[[ Provided data open ]]

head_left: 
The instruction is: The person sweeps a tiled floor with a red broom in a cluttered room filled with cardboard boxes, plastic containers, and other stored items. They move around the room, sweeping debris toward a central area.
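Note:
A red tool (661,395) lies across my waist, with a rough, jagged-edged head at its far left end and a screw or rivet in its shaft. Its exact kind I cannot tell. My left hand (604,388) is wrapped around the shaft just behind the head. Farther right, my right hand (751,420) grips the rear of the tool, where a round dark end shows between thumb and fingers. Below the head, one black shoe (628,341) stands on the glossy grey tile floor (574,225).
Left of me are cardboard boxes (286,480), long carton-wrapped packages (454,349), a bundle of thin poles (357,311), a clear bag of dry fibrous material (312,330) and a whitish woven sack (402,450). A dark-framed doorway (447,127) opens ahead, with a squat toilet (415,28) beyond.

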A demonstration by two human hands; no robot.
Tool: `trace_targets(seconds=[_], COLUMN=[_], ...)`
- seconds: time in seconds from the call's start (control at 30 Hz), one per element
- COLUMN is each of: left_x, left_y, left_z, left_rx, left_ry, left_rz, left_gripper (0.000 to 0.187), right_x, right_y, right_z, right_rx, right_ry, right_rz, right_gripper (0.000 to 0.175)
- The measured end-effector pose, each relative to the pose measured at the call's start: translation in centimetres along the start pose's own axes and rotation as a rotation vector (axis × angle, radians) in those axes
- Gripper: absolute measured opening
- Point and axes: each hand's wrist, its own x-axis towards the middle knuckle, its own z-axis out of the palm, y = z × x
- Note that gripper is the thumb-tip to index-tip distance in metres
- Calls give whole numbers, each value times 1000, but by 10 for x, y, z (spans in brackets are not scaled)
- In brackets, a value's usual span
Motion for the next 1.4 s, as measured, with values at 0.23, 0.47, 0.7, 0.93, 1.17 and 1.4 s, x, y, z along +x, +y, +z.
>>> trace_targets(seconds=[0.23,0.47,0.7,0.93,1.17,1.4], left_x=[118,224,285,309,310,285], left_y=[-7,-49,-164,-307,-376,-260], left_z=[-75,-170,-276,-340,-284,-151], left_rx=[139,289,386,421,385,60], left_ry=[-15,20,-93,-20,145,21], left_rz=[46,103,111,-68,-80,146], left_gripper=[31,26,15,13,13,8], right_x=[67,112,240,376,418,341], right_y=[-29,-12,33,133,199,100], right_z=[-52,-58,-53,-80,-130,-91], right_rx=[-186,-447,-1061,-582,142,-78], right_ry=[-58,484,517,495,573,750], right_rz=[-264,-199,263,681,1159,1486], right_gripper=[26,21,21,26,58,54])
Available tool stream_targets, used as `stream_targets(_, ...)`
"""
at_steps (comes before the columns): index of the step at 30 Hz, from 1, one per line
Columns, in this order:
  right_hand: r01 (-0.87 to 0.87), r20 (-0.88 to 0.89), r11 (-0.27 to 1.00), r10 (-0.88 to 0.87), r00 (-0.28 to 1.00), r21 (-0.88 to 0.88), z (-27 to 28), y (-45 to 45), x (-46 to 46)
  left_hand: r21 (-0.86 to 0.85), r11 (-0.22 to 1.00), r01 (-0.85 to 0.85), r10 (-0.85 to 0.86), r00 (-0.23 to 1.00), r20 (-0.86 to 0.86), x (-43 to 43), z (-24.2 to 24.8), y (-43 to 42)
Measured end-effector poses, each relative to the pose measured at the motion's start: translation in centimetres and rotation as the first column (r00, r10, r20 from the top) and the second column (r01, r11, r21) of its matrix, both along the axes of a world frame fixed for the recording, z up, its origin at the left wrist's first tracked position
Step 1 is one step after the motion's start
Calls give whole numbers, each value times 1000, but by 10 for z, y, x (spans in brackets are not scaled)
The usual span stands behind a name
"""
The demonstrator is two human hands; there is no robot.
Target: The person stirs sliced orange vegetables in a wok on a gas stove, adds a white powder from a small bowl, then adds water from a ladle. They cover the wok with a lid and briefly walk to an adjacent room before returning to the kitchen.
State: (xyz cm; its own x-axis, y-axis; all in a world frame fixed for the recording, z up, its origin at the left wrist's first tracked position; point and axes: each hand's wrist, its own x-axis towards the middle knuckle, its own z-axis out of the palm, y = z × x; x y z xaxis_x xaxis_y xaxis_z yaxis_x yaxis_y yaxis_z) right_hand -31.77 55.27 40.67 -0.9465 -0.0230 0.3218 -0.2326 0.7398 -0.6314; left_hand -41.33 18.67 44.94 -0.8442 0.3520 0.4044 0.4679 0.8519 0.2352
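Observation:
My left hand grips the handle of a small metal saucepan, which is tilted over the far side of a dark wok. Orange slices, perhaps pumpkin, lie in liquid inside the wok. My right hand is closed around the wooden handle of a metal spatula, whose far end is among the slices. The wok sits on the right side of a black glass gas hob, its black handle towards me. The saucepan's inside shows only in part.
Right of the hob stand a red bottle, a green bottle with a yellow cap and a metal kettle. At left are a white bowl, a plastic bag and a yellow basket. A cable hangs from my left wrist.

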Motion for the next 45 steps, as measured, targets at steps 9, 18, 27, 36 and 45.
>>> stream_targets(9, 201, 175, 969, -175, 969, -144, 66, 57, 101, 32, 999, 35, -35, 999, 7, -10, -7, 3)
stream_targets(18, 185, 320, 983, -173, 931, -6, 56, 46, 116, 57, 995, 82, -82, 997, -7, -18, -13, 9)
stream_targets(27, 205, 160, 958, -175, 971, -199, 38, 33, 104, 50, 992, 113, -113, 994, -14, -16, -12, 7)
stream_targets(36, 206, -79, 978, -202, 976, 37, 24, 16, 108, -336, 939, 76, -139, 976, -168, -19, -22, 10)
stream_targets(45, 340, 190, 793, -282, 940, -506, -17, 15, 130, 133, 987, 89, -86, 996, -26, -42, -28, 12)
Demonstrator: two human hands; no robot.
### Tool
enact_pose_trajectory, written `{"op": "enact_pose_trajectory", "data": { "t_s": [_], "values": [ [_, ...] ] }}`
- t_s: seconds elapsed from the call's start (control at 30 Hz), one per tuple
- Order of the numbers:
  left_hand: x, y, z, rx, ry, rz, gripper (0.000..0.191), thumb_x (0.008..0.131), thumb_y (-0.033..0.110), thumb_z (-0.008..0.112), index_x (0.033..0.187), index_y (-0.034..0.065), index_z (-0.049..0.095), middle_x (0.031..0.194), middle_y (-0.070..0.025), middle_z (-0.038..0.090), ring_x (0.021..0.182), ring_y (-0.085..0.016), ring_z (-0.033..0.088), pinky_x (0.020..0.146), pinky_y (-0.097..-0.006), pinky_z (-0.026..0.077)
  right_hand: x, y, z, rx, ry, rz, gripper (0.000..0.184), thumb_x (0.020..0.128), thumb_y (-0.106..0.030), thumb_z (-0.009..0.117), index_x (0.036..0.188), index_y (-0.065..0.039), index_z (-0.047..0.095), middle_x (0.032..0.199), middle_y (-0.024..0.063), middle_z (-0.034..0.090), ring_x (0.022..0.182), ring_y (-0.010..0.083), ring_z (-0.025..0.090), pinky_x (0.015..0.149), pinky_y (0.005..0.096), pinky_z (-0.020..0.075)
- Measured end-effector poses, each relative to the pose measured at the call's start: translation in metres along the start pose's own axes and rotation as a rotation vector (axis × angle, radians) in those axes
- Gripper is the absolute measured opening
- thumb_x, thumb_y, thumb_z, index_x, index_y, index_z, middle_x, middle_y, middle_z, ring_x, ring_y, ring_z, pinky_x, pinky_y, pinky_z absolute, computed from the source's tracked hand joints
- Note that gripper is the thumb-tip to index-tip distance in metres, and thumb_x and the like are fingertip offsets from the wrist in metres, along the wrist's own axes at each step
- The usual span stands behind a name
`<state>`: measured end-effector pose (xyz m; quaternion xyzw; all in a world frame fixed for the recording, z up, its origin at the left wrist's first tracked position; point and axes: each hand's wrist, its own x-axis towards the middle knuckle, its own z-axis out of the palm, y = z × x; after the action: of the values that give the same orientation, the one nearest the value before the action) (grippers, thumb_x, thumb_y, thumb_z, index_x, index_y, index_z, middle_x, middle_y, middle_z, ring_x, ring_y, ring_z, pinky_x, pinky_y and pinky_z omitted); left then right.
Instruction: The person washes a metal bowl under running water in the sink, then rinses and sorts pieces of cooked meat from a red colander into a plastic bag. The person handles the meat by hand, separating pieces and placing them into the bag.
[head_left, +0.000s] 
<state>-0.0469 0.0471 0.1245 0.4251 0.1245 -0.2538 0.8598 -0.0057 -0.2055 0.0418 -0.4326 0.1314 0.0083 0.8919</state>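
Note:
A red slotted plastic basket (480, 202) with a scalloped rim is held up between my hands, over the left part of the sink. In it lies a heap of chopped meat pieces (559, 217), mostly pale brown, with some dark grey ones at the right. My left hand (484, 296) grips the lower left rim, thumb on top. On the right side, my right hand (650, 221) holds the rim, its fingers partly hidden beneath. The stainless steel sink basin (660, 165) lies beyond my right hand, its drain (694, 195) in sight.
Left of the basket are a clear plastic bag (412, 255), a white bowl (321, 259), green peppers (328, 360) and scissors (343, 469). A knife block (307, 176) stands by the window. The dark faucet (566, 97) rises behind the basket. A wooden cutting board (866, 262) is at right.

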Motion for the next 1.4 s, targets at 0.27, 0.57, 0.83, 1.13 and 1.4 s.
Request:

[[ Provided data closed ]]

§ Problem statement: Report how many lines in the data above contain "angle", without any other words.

§ Task response: 2